However, in contrast to skeletal or smooth muscle fibers, myofibroblasts exert a relatively long-lasting Rho/RHOCK/myosin chain phosphatase pathway dependent contractile activity that induces more permanent tissue contractures which include tissue remodeling (Hinz 2013). Their incremental minute cellular contractions, combined with tissue remodeling can generate severe tissue contractures of ~1 cm per month (Follonier Castella et al. 2010) when viewed at a larger time-frame. Some of the induced tissue contractures, such as in frozen shoulder, develop a tissue stiffness and strength which requires the combined forces of several surgeons to break them  up under anesthesia (Karas et al. 2016). Active fascial contractility may, therefore, be strong enough to impact spinal stability and other important aspects of biomechanical behavior when viewed at larger time frames, such as several days to months.

While myofibroblast contractile  activity  is already considered as a well-known contributory factor in specificfibrocontractile pathologies, such as Dupuytren contracture, Morbus Ledderhose, or frozen shoulder, it may also play a role in other pathological musculoskeletal conditions which are associated with an augmented myofascial stiffness. An increased fascial thickness and/or stiffness has been reported in ulnar nerve  compression  syndrome  (Klingler   et al. 2014) and in myofascial neck pain (Stecco et al. 2013, 2014). An increased fascial stiffness has also been suggested as a contributing factor in iliotibial band syndrome (Fairclough et al. 2007; Tateuchi et al. 2016). It might, therefore, be an interesting field for future research, to examine the potential role of active fascial contractility in these conditions.

The reported increased myofibroblast density in the perimysium could be of clinical significance (Figure 1). Food scientists report about a correlation between meat toughness and perimysial thickness (Bendall 1967; Rowe 1974). Because an increased perimysial collagen density has been observed in tonic muscles when compared with more phasic muscles (An et al. 2014; Roy et al. 2018), it seems justified to assume that a related perimysial stiffening could – at least in some cases – contribute to myofascial tonicity in human erector spinae muscles, and particularly to the deep multifidus layer (Mannion et al. 1997; MacDonald et al. 2006). In fact, several myofascial pathologies associated with increased myofascial stiffness are associated with changes in the perimysium (Williams and Goldspink 1984; De Deyne et al. 2000; de Bruin et al. 2014). In contrast, these described changes have not been found in the endomysium. Similarly, aging tends to be associated with an increased perimysial thickness (Nishimura 2010; Csapo et al. 2014). Future research into this dimension, including the newly developed myofibroblast quantification method based on needle biopsy extracts (Schleip et al. 2018), appears as a promising direction.
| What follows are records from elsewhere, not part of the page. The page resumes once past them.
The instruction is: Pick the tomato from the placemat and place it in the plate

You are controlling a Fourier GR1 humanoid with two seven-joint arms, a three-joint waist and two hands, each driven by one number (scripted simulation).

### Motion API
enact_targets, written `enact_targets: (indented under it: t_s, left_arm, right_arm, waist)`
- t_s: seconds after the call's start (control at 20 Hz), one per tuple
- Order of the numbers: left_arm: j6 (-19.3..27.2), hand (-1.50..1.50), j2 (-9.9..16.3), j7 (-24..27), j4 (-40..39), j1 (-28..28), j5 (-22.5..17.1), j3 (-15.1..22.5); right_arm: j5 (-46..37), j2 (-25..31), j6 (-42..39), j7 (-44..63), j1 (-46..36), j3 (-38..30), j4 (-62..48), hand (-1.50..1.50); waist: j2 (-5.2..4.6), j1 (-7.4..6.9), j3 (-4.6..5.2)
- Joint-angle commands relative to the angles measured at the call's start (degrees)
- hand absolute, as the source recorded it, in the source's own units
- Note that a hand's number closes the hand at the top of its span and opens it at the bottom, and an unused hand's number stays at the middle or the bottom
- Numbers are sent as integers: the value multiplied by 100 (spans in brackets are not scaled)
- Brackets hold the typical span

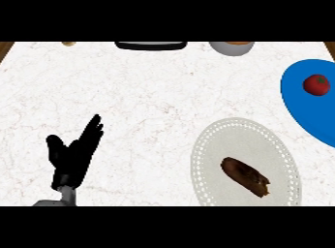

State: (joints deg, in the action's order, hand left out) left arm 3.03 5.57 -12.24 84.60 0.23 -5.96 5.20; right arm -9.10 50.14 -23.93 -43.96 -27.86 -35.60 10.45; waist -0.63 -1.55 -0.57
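A red tomato (316, 84) with a small green stem lies on the blue placemat (320, 116) at the right edge of the head view. A white plate (207, 145) with a dotted rim sits at lower right, left of the placemat, and holds a dark brown piece of food (245, 176). My left hand (73, 156) stands open at lower left, fingers straight and pointing up and right, far from the tomato and the plate. My right hand shows nowhere in this view.
Along the far edge of the white marble counter (128, 92) are a black-rimmed dish (150, 45), a grey bowl (232, 47) and a small tan object (68, 43). Brown wood shows at both far corners.
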Motion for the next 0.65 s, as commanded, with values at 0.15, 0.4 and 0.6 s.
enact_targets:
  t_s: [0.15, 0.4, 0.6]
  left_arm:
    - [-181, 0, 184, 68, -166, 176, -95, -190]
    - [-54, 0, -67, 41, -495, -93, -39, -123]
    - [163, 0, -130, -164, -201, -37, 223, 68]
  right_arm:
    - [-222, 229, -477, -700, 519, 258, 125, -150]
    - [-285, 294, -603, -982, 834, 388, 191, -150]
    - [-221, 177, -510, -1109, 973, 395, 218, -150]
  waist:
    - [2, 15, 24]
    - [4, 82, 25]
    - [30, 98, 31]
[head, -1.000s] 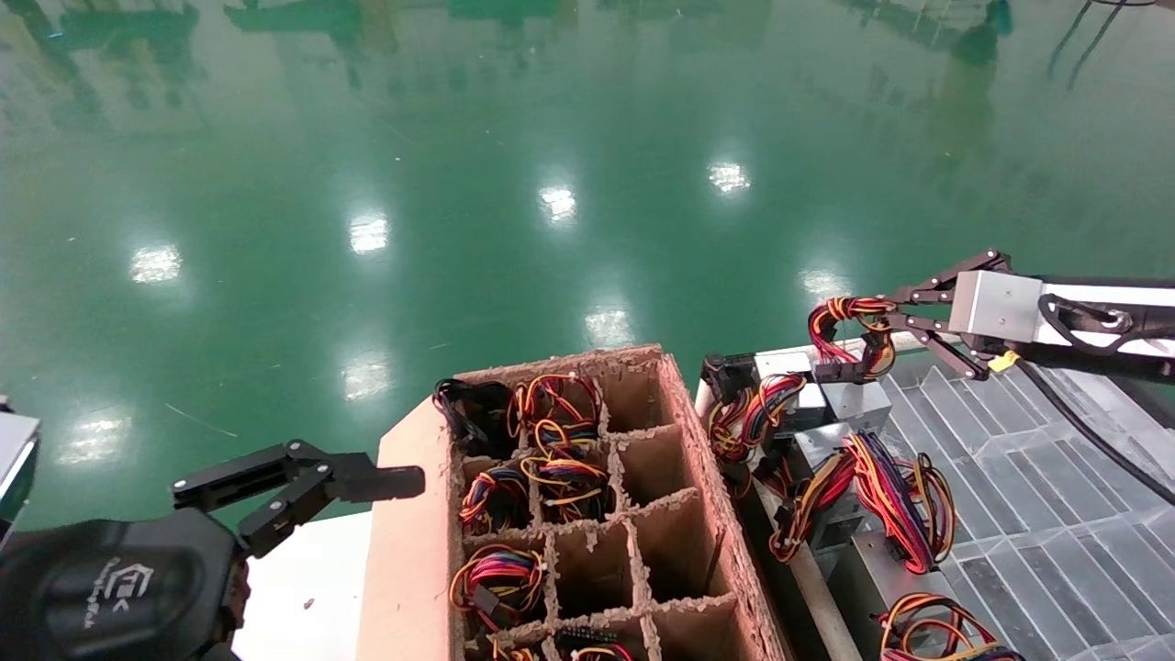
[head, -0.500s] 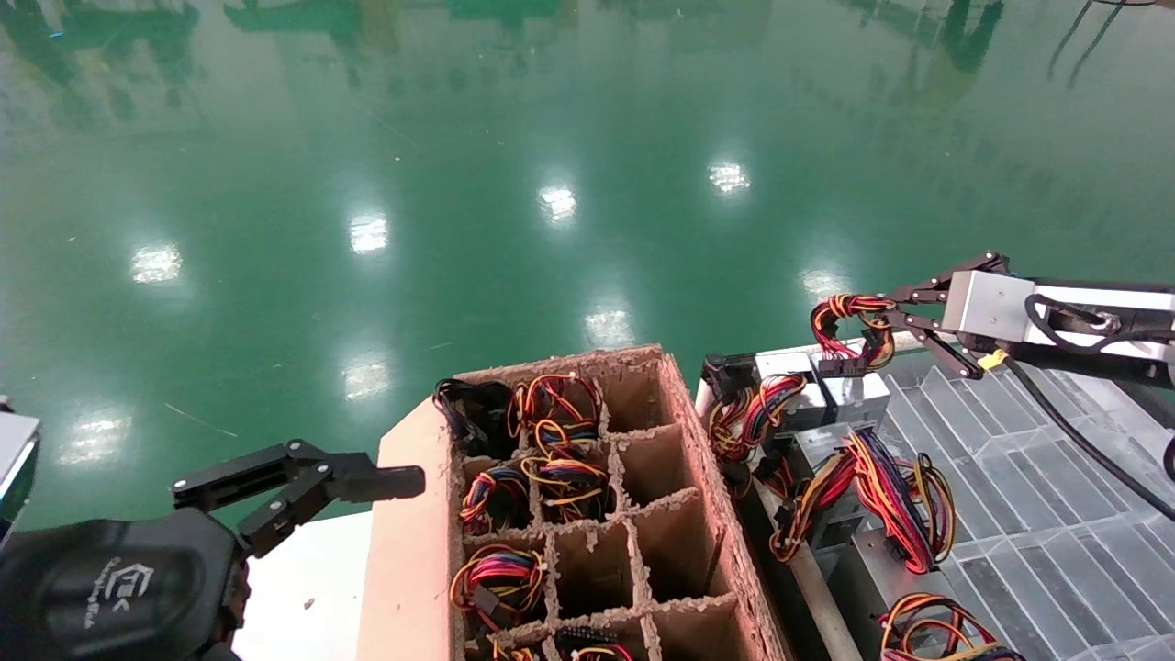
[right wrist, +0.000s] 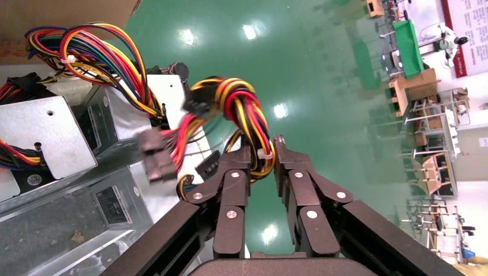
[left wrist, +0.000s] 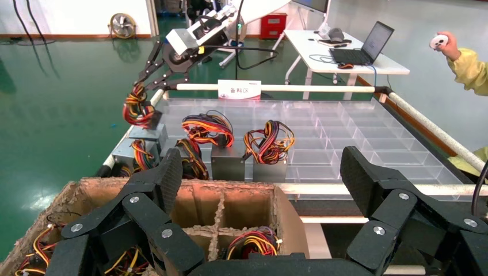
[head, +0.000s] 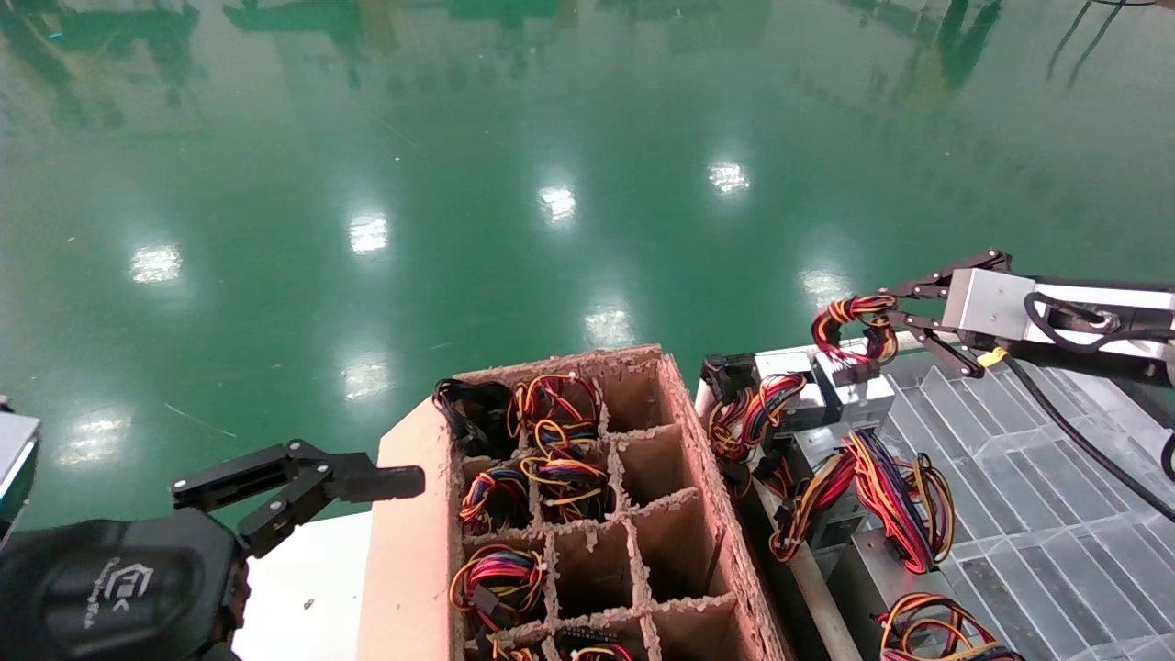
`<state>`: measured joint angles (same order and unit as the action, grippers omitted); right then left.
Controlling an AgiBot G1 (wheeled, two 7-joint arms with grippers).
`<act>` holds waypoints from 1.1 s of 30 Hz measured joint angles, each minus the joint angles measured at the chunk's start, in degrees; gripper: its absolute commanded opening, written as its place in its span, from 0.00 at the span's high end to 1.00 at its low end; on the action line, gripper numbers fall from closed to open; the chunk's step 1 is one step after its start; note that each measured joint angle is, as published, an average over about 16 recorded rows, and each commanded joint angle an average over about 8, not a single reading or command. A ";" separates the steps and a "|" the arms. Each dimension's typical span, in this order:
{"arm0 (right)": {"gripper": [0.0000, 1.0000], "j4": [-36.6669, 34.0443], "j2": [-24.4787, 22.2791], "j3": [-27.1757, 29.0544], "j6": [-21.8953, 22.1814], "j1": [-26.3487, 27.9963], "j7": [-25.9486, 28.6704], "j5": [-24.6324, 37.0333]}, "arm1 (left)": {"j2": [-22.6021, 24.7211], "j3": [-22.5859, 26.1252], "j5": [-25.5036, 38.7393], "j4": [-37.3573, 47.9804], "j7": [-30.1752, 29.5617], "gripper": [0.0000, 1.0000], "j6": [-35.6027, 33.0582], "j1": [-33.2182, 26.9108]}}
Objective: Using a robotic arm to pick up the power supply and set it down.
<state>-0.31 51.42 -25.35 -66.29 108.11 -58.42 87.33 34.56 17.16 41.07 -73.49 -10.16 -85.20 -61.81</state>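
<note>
Arm: white tubular robotic arm (head: 1115, 303) with silver boxy body, reaching in from the right.
Right hand (head: 879, 314): thin dark linkage fingers (right wrist: 230, 192) pinched on the wire loop.
Unit: small silver metal rectangular power supply (head: 863, 390) with white-and-black label.
Wires: looped red, yellow, orange and black bundle (head: 854, 317), raised above the unit.
Pose: tilted; contact underneath unclear.
</note>
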 measured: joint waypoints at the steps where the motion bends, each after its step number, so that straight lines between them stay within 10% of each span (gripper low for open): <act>1: 0.00 0.00 0.00 0.00 0.00 0.00 0.00 0.00 | 0.00 0.00 0.00 0.00 0.00 0.00 0.00 0.00; 33: 0.00 -0.10 -0.59 -0.09 -1.55 1.53 1.42 0.07 | 0.00 0.03 -0.01 0.04 0.02 0.00 -0.01 -0.03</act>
<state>-0.41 50.84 -25.44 -67.84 109.64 -57.00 87.39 34.56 17.19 41.05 -73.45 -10.13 -85.21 -61.84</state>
The potential influence of myofibroblast contractility in back stability and low back pain merits special  consideration.  This  is supported by the increased density of myofibroblasts in the human lumbar fascia, reported above. It is also corroborated by the histological tissue sections reported by Willard et al. (2012) from a patient who expressed an augmented myofibroblast density comparable to that found in frozen shoulder.

The involved cellular contractility seems independent from a direct synaptic signal transmission from the central nervous system, such as via acetylcholine or adrenaline (Schleip et al. 2008). Instead, the contractile activity of these cells is influenced via the expression of various cytokines within the ground substance. For one of these cytokines, TGF-ß1, a clear influence of the sympathetic nervous system onto their activity has recently been documented (Bhowmick et al. 2009; Liao et al. 2014). This influence appears to support the hypothesis of Staubesand and Li (1996,1997), which proposed a close connection between fascial stiffness and chronic sympathetic activation. In light of the reported large contribution of psychosocial factors in low-back pain (Yang et al. 2016; Burgel and Elshatarat 2017), this connection appears to offer an interesting field for future investigation.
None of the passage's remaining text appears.